C'est ma chanson du dimanche, peut être et sans doute parce que selon la coutume le grand Cacou lui même se serait reposé ce jour-là après avoir marné toute la semaine. Et pour ceux à qui ça filerait des boutons ou qui profiteraient de l'occasion pour dire qu'ici on est chez laïque et que donc on s'en fout des fêtes religieuses, z'avez qu'à aller voir chez l'empereur Constantin si j'y suis ou plus proche encore du côté de la chambre (anti-cléricale) en 1906.
Et puis quoi alors, toutes les occasions sont bonnes à prendre quand il s'agit de se sortir cinq minutes des griffes de l'exploiteur qui lui est par essence rappelons-le apatride et immoral et qui en voudra donc toujours plus et pas cher-demandez donc à nos potes chinois ce qu'ils en pensent...
C'est ma chanson du dimanche, parce qu'elle dit entre-parenthèses qu'on peut être fier d'être exploité et usé par le travail... Ou là, je me doute bien que si si je présente l'affaire de cette manière, des bataillons en rangs serrés de" représentants" établis de la classe ouvrière vont me tomber dessus pour me traiter de social traite ou autre gentillesse dont ils ont le secret. Et pourtant, et avec tout le profond respect que j'ai pour l'ouvrier, le paysan, l'employé ...même si en politiquement correct, il faudrait plutôt dire qu'on est fier de son travail (même si, il vous tue, amiantés and co je vous salue) qu'on s'est sacrément bagarré pour le conserver et qu'on se battra encore et toujours, parce qu'entre un boulot de merde et plus rien on sait forcément de quel côté on va pencher-pas le choix...

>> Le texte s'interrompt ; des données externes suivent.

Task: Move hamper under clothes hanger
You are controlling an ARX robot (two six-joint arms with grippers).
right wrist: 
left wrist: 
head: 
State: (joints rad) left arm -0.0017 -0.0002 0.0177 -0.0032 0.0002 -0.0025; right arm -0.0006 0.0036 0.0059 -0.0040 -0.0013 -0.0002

Alors oui il arrive, même si ça se perd (sans pour autant, que ça aille mieux d'ailleurs) qu'on rentre en boulot comme en religion, et ici même sur le (comme on disait) bassin ouvrier de Saint-Nazaire, j'en ai vu des copains qui arrivaient au chantier parce que leur père y était allé avant eux et leur grand-père aussi, et oui, c'est notre mine à nous. Et s'agissait pas alors d'émettre le moindre soupçon d'idée- forcément farfelue-que dis-je hérésie! d'une autre possibilité de taff, y'avait pas le choix ou alors c'était le banissement assuré...et tant pis si le grand-père était sourd avant l'heure à force d'avoir tapé sur des rivets et son fils shooté au gros rouge consigné de chez Jeannette à Penhoët, quand il s'agissait d'aller au lance-pierre se payer un larbin bleu casqué , planqué derrière les grilles de la sous-pref., toute la famille sonnait le rassemblement et l'unité de la classe ouvrière;
et puis aussi , la larme collective mais sans le lacrymo, les jours de départ des grands paquebots où l'on avait drôlement trimé dessus, tout en sachant qu'on en goûterait jamais de l'épaisse moquette, réservée -Oh bonne blague- à ceux là même qui nous fouteraient un jour au chômage...Mais voilà, c'était du beau travail -collectif-et l'on pouvait en être fier.
C'est ma chanson du dimanche que j'offre au vieux monsieur vendeur de l'Huma. du marché.
Lui, il est là chaque dimanche, qu'il pleuve ou qu'il vente depuis...
Je lui en ai acheté parfois... heu! rarement , c'était pas vraiment ma tasse de thé le stalinisme même si aujourd'hui il s'est drôlement allégé de ses matières grasses...mais bon, pour en avoir côtoyé quelques uns de près , j'ai un profond respect pour ces militants de toujours de la cause sociale, et même si je les égratigne parfois de ma plume -et c'est facile, ils s'y prêtent tellement...ils ont le grand mérite -eux- de croire en l'homme plutôt qu'au fric, et franchement, quelle que soit leur boutique, ça mérité bien une certaine déférence.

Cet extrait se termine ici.